Taking for example for reference now the ZVertex with 496869 filesize. This is the size of the branch that contains the std::vector:

*Br 7 :Cluster_E : vector *
*Entries : 161926 : Total Size= 2277992 bytes File Size = 252636 *
*Baskets : 91 : Basket Size= 32000 bytes Compression= 8.97 *

If I look at this branch in TBrowser, it has only about 13 entries! So in total only 13 particles are found in all events. However, even though most of the vectors are of size 0, it still gives 252636 as the filesize, which is about half of the amount stored for the Double_t that has 161k entries. I would have expected a much smaller filesize overall.
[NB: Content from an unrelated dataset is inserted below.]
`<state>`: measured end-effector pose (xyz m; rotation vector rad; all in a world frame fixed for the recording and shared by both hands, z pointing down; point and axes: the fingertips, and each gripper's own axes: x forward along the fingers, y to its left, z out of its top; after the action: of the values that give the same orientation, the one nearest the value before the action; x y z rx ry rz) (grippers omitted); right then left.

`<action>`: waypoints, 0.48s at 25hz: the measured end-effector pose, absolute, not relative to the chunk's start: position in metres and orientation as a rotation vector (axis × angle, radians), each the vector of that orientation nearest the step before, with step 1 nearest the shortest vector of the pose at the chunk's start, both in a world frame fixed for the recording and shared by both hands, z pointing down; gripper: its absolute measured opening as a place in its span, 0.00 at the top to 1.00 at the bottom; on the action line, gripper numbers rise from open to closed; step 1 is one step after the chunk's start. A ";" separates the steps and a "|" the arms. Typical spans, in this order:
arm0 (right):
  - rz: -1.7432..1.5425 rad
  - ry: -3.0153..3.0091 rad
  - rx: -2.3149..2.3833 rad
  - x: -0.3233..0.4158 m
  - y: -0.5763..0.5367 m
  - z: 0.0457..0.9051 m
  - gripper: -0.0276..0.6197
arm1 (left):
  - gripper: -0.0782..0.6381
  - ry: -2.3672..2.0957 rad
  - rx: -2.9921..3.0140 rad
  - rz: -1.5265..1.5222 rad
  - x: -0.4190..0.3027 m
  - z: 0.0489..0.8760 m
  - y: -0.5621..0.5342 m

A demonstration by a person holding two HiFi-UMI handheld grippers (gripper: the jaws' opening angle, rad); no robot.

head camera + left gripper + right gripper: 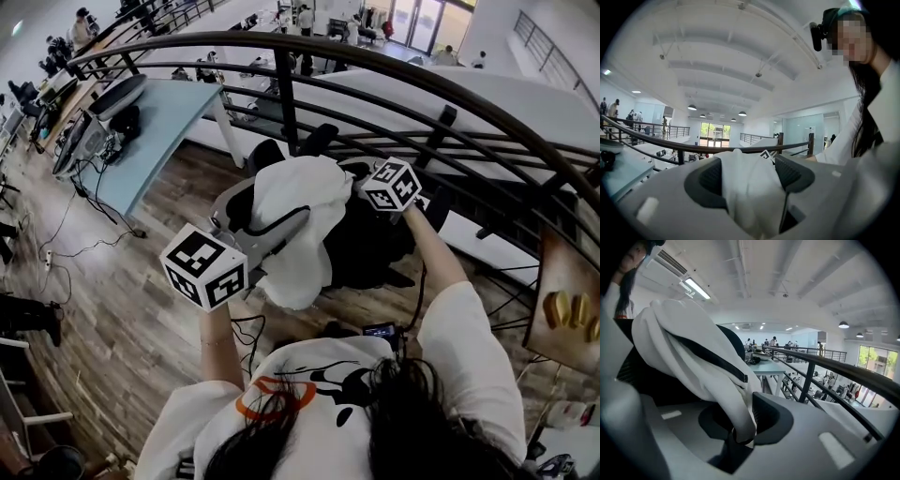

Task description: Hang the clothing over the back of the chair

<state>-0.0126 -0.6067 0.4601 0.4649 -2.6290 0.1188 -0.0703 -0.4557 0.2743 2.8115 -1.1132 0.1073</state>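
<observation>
Chair (pixel 370 246): black, beyond both tools; its back is mostly hidden under the garment.
White garment (pixel 298 220): draped over the chair back, between the tools.
Left tool (pixel 749 172): jaws wide apart, garment lying loose between them.
Right tool (pixel 739 420): jaws nearly together, pinching a garment fold.

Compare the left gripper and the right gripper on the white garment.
The left gripper has its jaws wide apart, the white garment lying loose between them; the right gripper pinches a fold with black trim. In the head view the left gripper is nearer the person, the right gripper farther off by the railing. Both have the garment between their jaws.
</observation>
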 end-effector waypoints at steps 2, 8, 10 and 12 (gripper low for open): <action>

But you are correct, some compression seems to be happening (according to the compression column)

Best regards,
Florian

pcanal · February 7, 2023, 5:24pm

This is roughly the number I expect and it is indeed no the most effecient (however not the size takes 4 bytes, the same as a float (so the bare minimum would be uncompressed 650347 plus the data for the non empty vector).

To reduce the size further you can either trying switching to the new RNTuple or use C-array instead. I.e.

// This removes some redundant information from the onfile representation of the TTree and TBranch.
ROOT::TIOFeatures features;
features.Set(ROOT::Experimental::EIOFeatures::kGenerateOffsetMap);
fAnalysisTree->SetIOFeatures(features);
 
Int_t Cluster_N = 0;
Float_t *Cluster_E = new Float_t[max_number_of_element]; // avoid reallocating this during processing, if you do you need to inform the branch.
fAnalysisTree->Branch("Cluster_N", &Cluster_N,"Cluster_N/I");
fAnalysisTree->Branch("Cluster_E", &Cluster_E,"Cluster_E[Cluster_N]/F");

This is in particular helpful if you have several collection of the same size (Cluster_N) where this technique allow to avoid the size to be replicated inside the branch of each vector.

fjonasALICE · February 7, 2023, 8:42pm

Thanks for the prompt reply! I will use your suggestion in the future, its indeed quite straight forward. For me the question is solved. Just a few small question for my own understanding: I do understand the savings using your approach, where the size of the collection only needs to be stored once in one branch of the tree and not duplicated. For the cases where Cluster_N is zero, will this also lead to additional savings because the tree does not need to “worry” about the metadata and will just put an empty array in all the following branches for which it already knows the size is 0? In particular, will the empty array take up less space than the empty vector?

Second question: Why are the experimental IO features needed?

Thanks so much for your help
Florian

pcanal · February 7, 2023, 9:04pm

For historical reason, without it the information (size of array) is actually duplicated in the basket’s meta-data.

will this also lead to additional savings because the tree does not need to “worry” about the metadata and will just put an empty array in all the following branches for which it already knows the size is 0

Actually both savings are true whether the array is empty or not (avoiding duplication of size of array between basket and data (experimental mode) and avoiding additional meta data weaved into the data (in essence the vector is being treated as an object rather than raw number)

system · February 21, 2023, 9:05pm

This topic was automatically closed 14 days after the last reply. New replies are no longer allowed.